Fault Tolerant Computing: How?

>> Recovery-Oriented Computing (ROC)

One of the most recent projects in fault tolerance is Recovery Oriented Computing (ROC), a joint research effort between Stanford University and UC Berkeley.
This project makes the following three basic assumptions:

failure rates of both software and hardware are non-negligible and continue to increase
systems cannot be completely modeled for reliability analysis, so their failure models cannot be predicted in advance
human error by system operators and during system maintenance is a major source of system failures

A widely accepted equation for system availability is A=MTTF/(MTTF+MTTR), where MTTF is Mean Time to Failure and MTTR is Mean Time to Repair. The goal is to approach A=1.0, which historically has been to increase Mean Time to Failure toward infinity. However, ROC is focused on decreasing MTTR, so that MTTR is much smaller than MTTF. Several reasons behind this strategy include the aforementioned fact that human error is inevitable, and MTTR can be directly measured, as opposed to MTTF, which can range to 120 years. Moreover, lowering application-level MTTR can directly improve the user experience by changing the downtime of a system, such as Ebay, to several minutes over a longer period of time than a downtime of hours in one day. Finally, frequent "recovery" may lengthen the effective MTTF.

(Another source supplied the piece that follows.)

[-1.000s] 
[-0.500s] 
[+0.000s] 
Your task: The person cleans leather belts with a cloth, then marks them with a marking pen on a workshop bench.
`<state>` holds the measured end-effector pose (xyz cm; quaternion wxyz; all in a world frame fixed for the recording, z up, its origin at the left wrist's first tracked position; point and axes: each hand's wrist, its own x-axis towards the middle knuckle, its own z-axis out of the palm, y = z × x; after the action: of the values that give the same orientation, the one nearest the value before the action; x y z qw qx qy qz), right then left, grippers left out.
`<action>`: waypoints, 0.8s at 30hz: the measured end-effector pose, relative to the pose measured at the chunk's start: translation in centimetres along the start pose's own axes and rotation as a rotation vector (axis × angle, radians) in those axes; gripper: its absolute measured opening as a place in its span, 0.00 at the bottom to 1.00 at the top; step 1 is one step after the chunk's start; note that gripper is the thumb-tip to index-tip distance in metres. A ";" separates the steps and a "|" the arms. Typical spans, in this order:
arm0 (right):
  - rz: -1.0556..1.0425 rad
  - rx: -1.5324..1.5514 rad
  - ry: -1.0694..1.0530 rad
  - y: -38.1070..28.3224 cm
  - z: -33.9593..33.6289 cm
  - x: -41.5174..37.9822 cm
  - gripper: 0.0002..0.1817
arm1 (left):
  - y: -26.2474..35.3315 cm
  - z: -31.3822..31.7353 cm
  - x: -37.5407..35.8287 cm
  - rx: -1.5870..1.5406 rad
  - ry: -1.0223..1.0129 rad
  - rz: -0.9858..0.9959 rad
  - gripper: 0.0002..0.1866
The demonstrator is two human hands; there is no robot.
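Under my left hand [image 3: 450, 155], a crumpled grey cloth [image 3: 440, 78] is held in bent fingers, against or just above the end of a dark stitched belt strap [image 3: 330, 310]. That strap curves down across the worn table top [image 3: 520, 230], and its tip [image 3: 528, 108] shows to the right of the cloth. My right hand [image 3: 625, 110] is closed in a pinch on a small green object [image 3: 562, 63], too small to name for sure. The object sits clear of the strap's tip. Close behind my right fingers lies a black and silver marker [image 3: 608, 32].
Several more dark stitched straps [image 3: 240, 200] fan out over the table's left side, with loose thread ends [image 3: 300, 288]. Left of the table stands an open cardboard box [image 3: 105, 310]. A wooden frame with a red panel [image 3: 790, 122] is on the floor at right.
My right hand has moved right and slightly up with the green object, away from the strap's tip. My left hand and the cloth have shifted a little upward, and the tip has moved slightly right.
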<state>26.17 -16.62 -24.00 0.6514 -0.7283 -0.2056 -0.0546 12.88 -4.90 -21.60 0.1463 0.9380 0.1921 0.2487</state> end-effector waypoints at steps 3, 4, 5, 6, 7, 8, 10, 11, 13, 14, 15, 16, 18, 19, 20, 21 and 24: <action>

Currently, research in ROC is in process, but the following areas cover the most important characteristics necessary for a truly recovery-oriented computing system:

Isolation and Redundancy

Isolation is an important quality for a recovery-oriented computing system in that it is necessary for fault containment and safe online recovery, while also needed for enabling diagnostic and verification techniques described below. With isolation, redundancy is required to allow the system to continue to function and deliver its services while parts of the system are isolated. However, the isolation and redundancy in ROC systems must be failure-proof as well, in order to fit with the ROC philosophy.

System-wide Support for Undo

The "Undo" option is available in most software applications, such as Microsoft Word, in order to account for human error. However, very few undo facilities are available for system maintenance, so system operators are expected to flawlessly perform complex tasks that have great impact on a system. Moreover, the lack of this option prevents the effective diagnosis and learning process of trial-and-error investigation.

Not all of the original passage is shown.